# Color Adaptions from Submersed to Emersed



## Tihsho (Nov 4, 2015)

As we know there have been some odd cases with plants showing different colors depending on the form it started and currently is. Some cases of white leaves being prominent in in-vitro packages due to the lack of production of Chlorophyll due to the nutrient levels of the agar the plant is living in. Others to some productions of color due to excessive amounts of iron in the water in combination with high CO2 to produce reds.

I'm actually in a weird boat with some color 'morphs' that I cannot explain. I've got a seasoned crown of *Downoi* (*Pogostemon Helferi*) growing out in my drystart that has changed from a green to a purple/pink as well as a couple sprigs of _*Staurogyne Repens*_ that have started to turn red. Neither are common morphs that I can find, let alone have been documented.

Here you can see the 'pink' coming out in the *Downoi* (*Pogostemon Helferi*) as well as the purple.
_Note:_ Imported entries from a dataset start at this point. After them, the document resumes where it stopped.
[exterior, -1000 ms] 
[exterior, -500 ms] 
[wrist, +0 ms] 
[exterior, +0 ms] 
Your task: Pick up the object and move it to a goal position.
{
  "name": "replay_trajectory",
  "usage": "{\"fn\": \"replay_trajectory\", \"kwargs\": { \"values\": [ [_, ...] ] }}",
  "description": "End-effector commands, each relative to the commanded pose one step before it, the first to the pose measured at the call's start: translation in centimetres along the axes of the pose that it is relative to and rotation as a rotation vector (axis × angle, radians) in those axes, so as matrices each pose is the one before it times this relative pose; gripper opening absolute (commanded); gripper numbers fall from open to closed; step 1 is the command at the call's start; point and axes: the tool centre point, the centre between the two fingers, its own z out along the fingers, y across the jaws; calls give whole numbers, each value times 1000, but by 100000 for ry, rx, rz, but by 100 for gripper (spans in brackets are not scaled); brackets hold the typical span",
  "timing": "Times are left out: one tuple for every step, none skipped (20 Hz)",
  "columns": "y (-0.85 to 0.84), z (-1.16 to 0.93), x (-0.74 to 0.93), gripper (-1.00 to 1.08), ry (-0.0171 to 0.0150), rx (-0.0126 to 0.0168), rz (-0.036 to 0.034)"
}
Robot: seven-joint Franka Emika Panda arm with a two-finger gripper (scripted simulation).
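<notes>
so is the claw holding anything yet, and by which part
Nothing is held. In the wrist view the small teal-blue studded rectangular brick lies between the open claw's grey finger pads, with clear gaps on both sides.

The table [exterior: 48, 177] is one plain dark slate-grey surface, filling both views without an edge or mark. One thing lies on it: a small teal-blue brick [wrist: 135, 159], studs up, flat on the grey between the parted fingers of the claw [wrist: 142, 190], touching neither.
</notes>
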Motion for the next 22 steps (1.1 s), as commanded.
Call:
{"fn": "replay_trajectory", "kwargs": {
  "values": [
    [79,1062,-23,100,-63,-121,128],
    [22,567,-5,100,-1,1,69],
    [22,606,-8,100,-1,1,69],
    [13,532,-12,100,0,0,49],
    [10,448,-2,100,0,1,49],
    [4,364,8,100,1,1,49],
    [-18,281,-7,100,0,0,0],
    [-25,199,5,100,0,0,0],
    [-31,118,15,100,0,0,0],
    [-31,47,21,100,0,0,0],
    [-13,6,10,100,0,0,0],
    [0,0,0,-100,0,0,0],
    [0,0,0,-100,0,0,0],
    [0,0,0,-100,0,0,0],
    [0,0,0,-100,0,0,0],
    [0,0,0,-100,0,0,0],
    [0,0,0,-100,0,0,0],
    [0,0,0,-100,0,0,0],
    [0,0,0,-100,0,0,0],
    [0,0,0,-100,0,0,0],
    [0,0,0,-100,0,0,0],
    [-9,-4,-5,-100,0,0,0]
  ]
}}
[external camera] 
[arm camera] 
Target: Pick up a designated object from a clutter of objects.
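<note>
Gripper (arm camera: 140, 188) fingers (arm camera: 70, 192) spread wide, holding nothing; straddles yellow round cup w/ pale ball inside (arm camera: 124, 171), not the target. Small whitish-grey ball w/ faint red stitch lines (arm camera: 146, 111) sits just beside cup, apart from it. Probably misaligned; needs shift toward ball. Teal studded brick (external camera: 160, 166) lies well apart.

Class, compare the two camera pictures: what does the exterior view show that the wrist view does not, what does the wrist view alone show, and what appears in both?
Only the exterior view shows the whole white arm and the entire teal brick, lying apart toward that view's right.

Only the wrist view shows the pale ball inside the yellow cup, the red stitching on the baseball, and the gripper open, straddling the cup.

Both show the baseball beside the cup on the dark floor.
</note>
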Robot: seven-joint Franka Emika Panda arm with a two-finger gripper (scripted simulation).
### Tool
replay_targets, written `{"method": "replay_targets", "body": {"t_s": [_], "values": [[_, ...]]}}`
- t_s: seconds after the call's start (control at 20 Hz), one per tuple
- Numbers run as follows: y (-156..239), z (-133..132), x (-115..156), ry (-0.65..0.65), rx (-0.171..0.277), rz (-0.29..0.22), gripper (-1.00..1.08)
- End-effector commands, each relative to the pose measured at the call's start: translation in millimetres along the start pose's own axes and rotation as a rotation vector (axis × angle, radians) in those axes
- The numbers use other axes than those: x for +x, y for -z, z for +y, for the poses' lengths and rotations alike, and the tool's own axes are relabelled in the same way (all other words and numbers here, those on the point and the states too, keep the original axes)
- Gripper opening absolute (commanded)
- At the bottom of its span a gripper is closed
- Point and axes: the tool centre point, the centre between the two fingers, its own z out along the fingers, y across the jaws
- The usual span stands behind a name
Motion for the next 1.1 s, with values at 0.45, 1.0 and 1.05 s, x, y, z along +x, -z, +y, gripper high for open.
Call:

I've seen 'red' phases before and even kept some, but none that went to this color.









Here you can see the _*Staurogyne Repens*_ turning red and almost showing a form of variegation in the vascular bundle (vein) of the leaves.


----------



## uRsAsSy (8 mo ago)

How do you fertilize your emmersed setups, u can pm me if you want i'm very interested if it has a large effect on the quality and success of those


----------